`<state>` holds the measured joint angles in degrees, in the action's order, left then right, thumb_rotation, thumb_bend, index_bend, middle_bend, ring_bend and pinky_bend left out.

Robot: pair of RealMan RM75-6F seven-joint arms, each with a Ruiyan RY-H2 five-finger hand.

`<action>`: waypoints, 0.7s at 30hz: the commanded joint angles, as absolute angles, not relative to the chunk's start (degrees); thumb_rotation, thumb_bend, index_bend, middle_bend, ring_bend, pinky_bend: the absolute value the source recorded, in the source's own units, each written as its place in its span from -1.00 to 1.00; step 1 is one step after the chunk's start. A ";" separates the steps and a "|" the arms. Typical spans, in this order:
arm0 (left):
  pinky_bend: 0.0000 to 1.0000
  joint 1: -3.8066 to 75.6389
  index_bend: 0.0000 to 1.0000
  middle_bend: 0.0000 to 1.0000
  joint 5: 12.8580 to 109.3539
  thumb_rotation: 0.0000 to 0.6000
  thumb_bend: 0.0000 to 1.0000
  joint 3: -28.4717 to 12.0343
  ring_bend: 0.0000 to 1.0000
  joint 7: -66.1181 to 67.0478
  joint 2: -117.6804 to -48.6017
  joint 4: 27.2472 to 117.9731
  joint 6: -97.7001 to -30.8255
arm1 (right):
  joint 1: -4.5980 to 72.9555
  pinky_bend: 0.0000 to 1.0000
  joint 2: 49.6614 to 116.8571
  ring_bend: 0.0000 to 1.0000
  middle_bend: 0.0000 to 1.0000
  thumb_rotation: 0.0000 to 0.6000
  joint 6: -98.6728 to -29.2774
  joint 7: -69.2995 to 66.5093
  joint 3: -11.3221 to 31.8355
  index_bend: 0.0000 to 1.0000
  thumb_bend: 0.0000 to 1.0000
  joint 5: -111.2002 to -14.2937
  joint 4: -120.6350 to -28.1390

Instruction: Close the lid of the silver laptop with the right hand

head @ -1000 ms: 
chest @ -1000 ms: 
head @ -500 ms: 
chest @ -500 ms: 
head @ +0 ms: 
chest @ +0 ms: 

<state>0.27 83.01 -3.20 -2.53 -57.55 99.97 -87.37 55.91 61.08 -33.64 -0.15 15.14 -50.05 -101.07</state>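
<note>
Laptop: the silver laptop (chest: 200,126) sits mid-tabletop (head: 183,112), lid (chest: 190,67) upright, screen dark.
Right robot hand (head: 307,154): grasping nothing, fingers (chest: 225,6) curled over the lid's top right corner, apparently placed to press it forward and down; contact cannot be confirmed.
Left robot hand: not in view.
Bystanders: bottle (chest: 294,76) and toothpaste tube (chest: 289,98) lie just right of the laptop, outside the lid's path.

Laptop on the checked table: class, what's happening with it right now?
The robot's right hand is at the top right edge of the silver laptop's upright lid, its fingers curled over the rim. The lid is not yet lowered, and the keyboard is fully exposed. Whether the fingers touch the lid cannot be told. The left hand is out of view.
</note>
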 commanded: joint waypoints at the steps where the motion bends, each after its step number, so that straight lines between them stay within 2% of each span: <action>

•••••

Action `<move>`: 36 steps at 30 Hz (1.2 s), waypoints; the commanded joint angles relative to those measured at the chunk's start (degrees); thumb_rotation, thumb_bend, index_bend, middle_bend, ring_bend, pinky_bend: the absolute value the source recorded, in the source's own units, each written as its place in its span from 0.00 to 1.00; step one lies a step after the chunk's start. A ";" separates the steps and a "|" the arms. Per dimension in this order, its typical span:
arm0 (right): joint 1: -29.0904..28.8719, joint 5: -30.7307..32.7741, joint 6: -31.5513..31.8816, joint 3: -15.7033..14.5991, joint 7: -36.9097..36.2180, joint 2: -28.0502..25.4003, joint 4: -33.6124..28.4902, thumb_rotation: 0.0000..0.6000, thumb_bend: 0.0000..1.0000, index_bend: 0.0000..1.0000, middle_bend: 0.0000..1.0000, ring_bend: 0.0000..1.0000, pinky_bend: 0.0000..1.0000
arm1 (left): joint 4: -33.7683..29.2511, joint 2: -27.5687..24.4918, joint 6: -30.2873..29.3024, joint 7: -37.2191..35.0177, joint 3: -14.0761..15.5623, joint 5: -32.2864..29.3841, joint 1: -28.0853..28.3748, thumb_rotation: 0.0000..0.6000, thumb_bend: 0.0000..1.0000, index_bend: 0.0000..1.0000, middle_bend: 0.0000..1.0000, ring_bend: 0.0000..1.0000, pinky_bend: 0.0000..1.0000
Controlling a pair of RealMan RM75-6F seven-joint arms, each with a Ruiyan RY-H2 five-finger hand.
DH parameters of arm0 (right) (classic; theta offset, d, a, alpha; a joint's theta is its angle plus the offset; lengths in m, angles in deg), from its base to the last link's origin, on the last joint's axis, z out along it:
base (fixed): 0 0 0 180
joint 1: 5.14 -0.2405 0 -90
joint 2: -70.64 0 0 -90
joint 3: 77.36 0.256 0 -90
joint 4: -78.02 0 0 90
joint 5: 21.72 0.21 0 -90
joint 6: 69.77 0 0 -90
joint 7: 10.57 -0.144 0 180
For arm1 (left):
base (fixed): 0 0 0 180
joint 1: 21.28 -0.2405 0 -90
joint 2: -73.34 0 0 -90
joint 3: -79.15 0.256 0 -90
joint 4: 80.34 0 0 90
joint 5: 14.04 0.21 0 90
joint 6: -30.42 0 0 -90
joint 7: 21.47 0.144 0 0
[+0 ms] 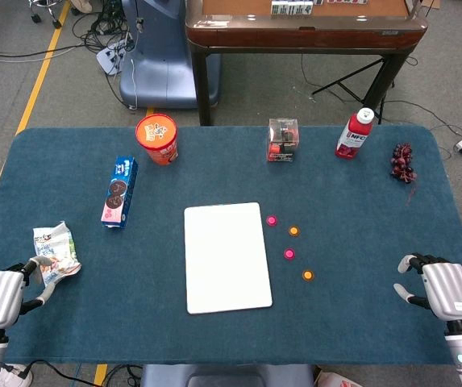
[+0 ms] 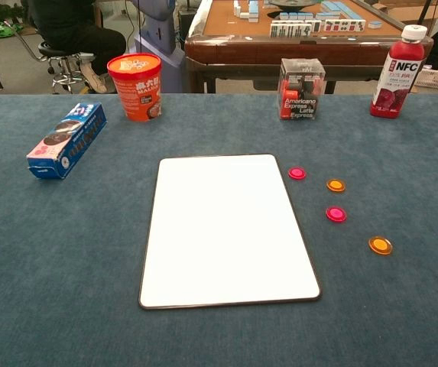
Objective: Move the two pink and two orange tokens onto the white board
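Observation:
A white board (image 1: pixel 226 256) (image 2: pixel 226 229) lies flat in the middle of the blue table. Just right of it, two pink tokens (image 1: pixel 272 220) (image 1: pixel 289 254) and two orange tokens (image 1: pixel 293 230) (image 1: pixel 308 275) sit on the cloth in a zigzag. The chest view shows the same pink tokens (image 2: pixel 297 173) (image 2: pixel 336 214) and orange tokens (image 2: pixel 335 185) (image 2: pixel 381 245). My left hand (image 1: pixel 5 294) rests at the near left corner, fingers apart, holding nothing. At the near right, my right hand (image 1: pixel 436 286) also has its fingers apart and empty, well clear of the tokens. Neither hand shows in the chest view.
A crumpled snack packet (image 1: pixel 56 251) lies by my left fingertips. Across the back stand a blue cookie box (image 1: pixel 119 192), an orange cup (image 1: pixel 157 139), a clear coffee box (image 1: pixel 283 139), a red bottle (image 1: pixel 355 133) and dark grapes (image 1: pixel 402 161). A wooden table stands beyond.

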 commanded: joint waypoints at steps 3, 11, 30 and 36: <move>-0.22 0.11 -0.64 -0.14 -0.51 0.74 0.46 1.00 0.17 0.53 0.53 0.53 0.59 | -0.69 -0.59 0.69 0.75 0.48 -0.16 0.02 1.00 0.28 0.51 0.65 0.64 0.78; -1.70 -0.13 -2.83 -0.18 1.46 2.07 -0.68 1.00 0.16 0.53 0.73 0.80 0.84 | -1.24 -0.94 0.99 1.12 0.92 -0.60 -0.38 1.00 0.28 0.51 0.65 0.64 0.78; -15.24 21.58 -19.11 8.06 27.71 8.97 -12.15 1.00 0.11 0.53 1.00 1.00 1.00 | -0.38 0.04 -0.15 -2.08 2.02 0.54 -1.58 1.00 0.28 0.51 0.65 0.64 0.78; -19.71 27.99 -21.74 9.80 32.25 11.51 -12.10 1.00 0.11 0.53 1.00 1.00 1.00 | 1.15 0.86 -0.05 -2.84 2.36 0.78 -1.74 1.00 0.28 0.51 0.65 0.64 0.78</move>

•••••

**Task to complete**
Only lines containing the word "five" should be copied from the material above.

**Answer to the exercise**
Robot: pair of RealMan RM75-6F seven-joint arms, each with a Ruiyan RY-H2 five-finger hand.
Controlling a pair of RealMan RM75-6F seven-joint arms, each with a Ruiyan RY-H2 five-finger hand.

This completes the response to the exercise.